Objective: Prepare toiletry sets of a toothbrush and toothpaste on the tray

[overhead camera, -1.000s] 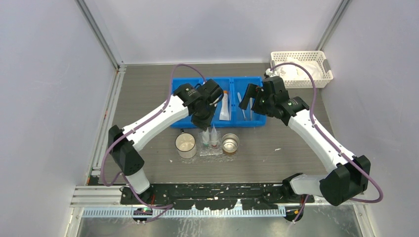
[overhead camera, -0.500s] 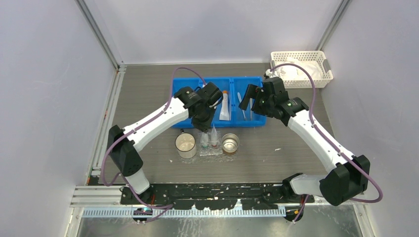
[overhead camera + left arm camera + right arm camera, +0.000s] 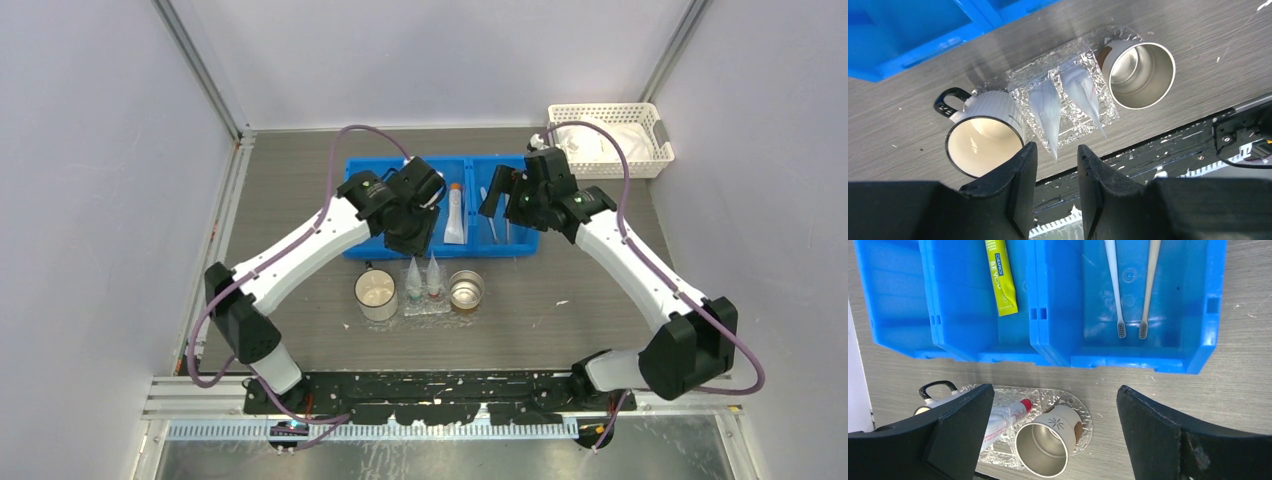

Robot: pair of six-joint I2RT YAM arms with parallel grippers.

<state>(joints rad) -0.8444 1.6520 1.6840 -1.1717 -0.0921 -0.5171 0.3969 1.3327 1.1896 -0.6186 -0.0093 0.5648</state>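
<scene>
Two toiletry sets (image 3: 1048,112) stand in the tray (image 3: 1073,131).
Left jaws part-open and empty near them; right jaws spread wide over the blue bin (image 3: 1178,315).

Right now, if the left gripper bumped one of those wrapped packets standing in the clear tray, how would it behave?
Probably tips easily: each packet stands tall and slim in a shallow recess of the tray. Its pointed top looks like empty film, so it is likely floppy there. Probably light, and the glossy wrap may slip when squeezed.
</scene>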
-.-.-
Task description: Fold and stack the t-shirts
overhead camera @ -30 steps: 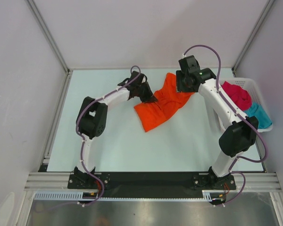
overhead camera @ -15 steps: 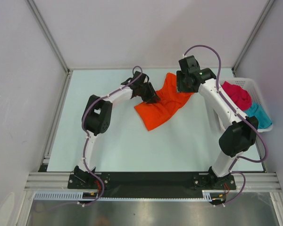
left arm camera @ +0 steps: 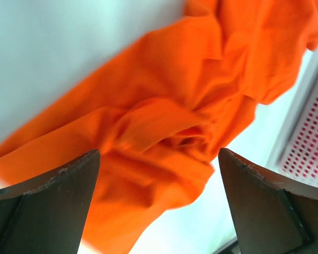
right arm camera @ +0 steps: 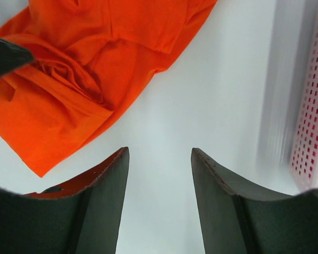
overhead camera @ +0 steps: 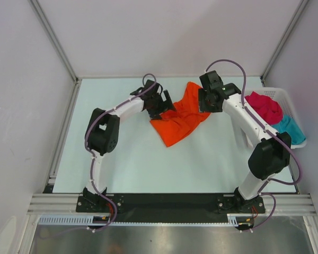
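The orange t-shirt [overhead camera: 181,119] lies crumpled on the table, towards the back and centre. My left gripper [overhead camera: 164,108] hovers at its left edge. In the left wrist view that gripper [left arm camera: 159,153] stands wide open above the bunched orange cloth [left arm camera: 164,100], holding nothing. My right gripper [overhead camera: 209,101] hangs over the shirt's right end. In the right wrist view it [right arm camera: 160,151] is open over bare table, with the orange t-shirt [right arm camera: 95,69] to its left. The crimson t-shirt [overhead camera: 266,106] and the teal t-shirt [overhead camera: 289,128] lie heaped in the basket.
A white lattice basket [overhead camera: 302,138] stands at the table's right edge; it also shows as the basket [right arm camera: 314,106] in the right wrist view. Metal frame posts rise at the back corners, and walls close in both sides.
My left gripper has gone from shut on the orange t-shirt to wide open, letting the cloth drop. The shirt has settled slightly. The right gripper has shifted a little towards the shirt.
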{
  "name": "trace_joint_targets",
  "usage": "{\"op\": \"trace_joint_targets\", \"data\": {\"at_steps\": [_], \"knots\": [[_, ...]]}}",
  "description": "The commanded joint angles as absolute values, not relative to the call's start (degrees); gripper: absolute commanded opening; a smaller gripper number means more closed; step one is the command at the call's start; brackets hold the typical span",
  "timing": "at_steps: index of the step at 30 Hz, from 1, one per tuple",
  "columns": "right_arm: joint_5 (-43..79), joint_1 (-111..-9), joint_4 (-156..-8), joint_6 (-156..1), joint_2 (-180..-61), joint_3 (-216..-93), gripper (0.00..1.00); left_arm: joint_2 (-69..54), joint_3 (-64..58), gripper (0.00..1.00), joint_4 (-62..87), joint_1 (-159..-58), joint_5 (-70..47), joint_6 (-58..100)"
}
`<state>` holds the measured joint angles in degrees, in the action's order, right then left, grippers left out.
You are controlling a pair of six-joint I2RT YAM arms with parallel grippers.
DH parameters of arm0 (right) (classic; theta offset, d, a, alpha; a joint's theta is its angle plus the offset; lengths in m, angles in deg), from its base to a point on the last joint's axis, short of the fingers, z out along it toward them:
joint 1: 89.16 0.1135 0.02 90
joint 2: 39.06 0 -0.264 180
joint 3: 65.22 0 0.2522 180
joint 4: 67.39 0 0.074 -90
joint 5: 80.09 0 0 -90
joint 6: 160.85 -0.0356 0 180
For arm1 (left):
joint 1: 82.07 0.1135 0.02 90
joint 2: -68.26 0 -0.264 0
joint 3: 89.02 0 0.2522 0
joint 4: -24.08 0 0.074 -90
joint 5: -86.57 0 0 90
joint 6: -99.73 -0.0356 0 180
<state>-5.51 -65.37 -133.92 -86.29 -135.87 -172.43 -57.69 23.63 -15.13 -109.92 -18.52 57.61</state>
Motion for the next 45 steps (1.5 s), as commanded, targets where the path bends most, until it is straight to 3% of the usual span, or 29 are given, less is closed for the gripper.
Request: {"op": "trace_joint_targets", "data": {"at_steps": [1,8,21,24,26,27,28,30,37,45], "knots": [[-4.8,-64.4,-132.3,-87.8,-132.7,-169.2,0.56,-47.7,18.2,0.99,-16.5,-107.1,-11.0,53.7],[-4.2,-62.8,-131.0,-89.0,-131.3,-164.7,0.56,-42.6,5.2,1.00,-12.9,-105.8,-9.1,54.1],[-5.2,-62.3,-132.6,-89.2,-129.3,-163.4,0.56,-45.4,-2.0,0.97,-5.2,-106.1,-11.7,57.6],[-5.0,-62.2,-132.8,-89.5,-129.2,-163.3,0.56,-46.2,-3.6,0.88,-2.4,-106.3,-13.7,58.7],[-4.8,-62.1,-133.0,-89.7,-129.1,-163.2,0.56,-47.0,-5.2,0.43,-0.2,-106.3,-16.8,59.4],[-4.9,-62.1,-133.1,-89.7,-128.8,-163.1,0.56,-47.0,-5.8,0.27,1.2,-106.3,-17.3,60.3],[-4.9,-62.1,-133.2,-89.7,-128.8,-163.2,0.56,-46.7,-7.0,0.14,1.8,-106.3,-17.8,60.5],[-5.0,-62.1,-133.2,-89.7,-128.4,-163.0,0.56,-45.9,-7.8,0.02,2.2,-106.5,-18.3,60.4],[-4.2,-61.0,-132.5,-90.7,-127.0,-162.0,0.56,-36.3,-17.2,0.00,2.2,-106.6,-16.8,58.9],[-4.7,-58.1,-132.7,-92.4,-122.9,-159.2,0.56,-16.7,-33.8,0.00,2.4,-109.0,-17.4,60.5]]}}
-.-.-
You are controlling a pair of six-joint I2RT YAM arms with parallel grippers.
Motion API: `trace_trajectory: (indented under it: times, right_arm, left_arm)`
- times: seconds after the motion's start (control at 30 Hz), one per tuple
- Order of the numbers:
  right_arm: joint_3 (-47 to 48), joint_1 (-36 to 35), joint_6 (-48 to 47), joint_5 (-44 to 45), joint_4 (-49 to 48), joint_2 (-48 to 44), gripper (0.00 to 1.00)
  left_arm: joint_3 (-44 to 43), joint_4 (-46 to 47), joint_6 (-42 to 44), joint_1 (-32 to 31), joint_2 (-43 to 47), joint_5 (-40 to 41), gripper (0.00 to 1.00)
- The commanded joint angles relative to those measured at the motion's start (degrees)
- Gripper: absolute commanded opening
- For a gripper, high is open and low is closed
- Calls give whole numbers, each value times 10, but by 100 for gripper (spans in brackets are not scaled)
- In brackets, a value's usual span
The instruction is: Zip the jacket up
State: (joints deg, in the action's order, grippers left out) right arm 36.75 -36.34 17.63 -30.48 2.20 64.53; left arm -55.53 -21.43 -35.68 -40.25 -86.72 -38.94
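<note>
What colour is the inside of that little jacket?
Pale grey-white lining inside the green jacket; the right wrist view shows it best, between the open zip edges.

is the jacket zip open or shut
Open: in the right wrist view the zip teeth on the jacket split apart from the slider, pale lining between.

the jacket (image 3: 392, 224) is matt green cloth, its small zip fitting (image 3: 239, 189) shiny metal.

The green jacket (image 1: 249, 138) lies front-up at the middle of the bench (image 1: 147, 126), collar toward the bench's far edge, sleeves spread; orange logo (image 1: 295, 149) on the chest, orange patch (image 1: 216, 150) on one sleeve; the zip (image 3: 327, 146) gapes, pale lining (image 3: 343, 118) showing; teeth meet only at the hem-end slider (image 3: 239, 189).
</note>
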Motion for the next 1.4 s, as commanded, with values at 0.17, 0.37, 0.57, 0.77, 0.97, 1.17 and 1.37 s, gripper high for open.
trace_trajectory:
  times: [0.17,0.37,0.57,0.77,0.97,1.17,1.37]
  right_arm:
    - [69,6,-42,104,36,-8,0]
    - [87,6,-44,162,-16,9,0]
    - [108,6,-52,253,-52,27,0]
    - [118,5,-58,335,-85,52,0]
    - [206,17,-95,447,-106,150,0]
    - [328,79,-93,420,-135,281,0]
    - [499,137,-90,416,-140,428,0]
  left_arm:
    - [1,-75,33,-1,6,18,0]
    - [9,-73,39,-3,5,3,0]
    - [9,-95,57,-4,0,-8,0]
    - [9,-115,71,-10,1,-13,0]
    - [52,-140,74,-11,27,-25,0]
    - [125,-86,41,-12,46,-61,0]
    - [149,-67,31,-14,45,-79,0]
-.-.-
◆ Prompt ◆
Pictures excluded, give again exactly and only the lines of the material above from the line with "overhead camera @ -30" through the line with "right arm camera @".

◆ Response area ◆
overhead camera @ -30 steps: 
overhead camera @ -15 steps: 
left arm camera @ +0 steps: 
right arm camera @ +0 steps: 

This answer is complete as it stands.